Retype exactly the lines below, beginning with the first and ending with the line where "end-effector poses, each" appears.

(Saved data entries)
------------------------

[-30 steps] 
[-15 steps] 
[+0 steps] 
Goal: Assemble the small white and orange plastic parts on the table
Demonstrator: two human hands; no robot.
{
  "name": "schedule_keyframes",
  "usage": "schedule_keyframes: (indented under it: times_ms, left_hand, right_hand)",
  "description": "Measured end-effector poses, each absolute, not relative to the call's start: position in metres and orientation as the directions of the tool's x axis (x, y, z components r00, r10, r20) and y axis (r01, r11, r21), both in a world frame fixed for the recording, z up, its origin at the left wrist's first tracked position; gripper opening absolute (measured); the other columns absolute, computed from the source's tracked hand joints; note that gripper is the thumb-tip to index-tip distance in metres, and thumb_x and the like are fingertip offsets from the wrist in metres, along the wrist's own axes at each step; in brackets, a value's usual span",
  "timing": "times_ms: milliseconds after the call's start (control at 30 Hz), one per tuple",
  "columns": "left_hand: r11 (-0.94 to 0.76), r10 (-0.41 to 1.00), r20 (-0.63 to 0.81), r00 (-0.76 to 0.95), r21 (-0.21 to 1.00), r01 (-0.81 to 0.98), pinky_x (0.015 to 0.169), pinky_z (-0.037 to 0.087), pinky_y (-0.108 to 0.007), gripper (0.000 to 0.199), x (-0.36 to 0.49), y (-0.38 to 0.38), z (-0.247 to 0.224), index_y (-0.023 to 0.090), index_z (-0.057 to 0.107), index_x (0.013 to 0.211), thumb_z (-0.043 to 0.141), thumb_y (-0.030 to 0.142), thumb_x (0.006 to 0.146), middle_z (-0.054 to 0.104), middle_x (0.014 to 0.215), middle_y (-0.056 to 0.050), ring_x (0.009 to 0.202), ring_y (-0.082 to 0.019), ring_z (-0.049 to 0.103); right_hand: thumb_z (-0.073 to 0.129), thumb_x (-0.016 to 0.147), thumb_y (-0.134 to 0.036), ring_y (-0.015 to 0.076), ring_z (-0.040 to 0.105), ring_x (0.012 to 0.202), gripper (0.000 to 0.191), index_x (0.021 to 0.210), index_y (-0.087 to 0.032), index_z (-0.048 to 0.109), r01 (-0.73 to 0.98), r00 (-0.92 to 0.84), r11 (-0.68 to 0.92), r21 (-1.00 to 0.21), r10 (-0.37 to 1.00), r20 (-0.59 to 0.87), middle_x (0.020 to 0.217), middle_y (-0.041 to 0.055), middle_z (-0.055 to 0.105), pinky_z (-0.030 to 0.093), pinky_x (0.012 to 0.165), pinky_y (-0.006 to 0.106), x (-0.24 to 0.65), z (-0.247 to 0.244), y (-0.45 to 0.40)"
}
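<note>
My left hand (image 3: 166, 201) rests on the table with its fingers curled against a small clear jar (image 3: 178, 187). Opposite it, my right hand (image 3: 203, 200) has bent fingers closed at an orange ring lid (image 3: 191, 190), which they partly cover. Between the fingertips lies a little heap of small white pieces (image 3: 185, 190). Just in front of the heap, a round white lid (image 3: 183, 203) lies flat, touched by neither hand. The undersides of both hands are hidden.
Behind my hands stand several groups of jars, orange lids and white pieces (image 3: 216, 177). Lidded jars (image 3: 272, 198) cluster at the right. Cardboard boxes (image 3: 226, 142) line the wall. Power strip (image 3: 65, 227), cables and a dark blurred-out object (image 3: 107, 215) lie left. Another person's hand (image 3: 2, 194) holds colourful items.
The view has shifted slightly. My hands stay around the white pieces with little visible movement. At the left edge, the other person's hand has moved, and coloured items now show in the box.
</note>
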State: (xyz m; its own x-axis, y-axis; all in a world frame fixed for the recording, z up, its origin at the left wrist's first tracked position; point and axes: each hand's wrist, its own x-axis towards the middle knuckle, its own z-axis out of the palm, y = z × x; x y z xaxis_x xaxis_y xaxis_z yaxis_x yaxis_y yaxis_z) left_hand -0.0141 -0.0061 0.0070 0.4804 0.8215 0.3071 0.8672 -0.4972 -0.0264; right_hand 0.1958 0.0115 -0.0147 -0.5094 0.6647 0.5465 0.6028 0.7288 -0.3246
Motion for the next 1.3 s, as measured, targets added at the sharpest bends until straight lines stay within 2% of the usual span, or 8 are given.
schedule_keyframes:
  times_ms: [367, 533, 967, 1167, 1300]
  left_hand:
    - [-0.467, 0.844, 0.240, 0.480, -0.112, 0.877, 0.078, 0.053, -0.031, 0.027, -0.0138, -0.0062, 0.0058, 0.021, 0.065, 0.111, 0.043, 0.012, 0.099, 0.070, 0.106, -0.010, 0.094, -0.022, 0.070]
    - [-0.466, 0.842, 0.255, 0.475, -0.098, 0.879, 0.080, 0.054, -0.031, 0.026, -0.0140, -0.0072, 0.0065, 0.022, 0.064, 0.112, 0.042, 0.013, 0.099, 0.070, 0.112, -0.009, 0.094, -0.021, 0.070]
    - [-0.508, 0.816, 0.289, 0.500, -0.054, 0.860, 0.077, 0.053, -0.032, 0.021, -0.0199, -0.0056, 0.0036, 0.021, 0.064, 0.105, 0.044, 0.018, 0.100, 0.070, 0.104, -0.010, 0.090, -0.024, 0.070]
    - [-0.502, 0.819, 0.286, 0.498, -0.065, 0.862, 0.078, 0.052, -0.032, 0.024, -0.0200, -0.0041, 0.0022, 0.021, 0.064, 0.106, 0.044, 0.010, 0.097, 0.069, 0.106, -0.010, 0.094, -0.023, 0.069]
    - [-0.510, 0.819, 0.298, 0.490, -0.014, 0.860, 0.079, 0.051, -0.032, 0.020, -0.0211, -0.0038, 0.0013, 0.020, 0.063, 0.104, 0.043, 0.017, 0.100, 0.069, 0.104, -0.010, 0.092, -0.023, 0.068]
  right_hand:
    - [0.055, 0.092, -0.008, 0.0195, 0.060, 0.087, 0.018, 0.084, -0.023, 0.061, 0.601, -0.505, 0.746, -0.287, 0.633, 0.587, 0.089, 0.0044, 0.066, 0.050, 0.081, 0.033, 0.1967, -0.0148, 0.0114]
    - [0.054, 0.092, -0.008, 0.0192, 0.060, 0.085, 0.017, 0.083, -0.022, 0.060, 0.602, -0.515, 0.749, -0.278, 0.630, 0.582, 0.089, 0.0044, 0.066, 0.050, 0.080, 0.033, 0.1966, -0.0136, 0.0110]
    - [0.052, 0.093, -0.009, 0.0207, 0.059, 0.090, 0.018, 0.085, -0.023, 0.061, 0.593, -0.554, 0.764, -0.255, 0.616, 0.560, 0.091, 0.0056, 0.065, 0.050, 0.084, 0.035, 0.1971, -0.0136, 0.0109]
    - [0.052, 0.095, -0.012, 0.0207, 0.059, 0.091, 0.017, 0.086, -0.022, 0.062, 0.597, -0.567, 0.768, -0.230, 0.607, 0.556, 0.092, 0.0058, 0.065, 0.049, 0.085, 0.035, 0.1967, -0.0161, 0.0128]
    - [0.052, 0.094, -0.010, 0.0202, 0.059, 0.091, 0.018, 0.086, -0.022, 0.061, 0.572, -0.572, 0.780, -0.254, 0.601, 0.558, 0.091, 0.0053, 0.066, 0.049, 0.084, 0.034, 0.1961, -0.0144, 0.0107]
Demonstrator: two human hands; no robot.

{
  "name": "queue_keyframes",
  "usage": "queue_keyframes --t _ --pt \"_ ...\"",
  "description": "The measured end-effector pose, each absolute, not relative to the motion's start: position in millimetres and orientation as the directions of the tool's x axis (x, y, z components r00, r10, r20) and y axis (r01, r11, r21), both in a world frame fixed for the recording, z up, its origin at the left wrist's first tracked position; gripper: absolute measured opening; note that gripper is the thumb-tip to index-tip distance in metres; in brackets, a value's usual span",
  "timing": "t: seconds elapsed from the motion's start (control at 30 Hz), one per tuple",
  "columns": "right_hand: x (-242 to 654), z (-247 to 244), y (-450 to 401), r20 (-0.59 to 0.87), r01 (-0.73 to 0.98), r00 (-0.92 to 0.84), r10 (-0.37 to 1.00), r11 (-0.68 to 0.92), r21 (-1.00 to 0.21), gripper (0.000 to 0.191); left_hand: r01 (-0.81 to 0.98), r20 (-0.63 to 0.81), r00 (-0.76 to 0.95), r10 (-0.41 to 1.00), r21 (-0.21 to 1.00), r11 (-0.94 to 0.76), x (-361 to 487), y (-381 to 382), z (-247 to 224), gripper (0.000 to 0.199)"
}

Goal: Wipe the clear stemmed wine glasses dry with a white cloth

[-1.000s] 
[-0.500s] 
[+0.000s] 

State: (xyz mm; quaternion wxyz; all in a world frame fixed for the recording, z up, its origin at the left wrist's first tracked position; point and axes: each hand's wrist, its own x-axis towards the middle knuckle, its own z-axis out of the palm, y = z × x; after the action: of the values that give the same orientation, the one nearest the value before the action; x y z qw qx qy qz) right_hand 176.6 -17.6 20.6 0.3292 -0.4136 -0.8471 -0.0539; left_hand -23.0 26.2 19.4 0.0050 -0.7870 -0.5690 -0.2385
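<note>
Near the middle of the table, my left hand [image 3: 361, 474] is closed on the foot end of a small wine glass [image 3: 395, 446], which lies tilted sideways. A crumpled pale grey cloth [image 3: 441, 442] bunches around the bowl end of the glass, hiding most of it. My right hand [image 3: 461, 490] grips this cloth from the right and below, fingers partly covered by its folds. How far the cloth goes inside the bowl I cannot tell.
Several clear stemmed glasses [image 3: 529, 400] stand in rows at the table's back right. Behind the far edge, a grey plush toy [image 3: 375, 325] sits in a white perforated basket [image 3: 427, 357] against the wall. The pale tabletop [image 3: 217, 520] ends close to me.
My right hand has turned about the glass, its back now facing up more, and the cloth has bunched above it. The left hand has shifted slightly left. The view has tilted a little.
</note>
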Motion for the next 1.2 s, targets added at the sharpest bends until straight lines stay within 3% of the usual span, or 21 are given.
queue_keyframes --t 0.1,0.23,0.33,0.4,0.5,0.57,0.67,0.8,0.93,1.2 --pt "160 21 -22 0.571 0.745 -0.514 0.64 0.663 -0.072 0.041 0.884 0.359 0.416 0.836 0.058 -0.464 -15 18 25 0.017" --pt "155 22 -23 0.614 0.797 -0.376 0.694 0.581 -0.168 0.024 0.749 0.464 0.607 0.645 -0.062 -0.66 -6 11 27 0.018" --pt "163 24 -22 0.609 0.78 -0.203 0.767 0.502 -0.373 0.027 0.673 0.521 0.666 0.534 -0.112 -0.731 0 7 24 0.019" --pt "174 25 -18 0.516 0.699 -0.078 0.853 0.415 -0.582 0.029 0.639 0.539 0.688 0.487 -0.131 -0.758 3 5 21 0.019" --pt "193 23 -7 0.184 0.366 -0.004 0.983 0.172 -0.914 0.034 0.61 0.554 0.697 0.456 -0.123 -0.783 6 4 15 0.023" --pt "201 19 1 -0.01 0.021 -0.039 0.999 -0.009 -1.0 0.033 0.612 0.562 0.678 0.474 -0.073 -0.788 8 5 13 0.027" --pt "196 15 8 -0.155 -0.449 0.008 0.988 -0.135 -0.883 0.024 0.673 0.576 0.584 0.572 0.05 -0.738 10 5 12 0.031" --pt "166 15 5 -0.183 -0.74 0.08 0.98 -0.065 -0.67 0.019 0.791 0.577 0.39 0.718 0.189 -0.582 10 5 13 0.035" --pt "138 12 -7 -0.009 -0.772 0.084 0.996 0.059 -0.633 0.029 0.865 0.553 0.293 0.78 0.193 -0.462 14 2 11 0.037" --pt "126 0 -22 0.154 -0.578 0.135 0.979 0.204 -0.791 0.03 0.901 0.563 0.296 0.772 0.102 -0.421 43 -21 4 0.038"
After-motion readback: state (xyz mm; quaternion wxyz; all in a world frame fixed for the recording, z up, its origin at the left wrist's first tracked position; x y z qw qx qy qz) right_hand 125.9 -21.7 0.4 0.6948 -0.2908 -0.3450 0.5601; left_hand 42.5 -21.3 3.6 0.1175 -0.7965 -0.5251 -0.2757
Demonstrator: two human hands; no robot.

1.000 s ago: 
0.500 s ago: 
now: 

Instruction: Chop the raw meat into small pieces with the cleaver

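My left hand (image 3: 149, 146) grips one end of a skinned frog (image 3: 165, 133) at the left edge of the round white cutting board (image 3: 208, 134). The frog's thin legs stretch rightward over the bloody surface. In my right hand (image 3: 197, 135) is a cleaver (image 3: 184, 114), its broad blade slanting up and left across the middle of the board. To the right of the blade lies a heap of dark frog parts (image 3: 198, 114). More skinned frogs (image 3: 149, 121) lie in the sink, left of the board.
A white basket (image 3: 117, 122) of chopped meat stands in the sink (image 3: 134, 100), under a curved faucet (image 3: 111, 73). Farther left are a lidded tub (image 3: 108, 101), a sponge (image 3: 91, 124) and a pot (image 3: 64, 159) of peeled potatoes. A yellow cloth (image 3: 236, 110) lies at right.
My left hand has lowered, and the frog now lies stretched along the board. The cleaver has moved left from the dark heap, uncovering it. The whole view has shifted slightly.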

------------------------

OUTPUT FOR THIS EXERCISE
[-30 steps] 
[-15 steps] 
[+0 steps] 
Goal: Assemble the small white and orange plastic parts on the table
Demonstrator: two human hands; no robot.
{
  "name": "schedule_keyframes",
  "usage": "schedule_keyframes: (indented under it: times_ms, left_hand, right_hand)",
  "description": "Measured end-effector poses, each absolute, not relative to the call's start: position in metres and orientation as the directions of the tool's x axis (x, y, z components r00, r10, r20) and y axis (r01, r11, r21), both in a world frame fixed for the recording, z up, its origin at the left wrist's first tracked position; gripper opening absolute (measured); the other columns absolute, computed from the source's tracked hand joints; note that gripper is the thumb-tip to index-tip distance in metres, and thumb_x and the like are fingertip offsets from the wrist in metres, along the wrist's own axes at each step; in brackets, a value's usual span",

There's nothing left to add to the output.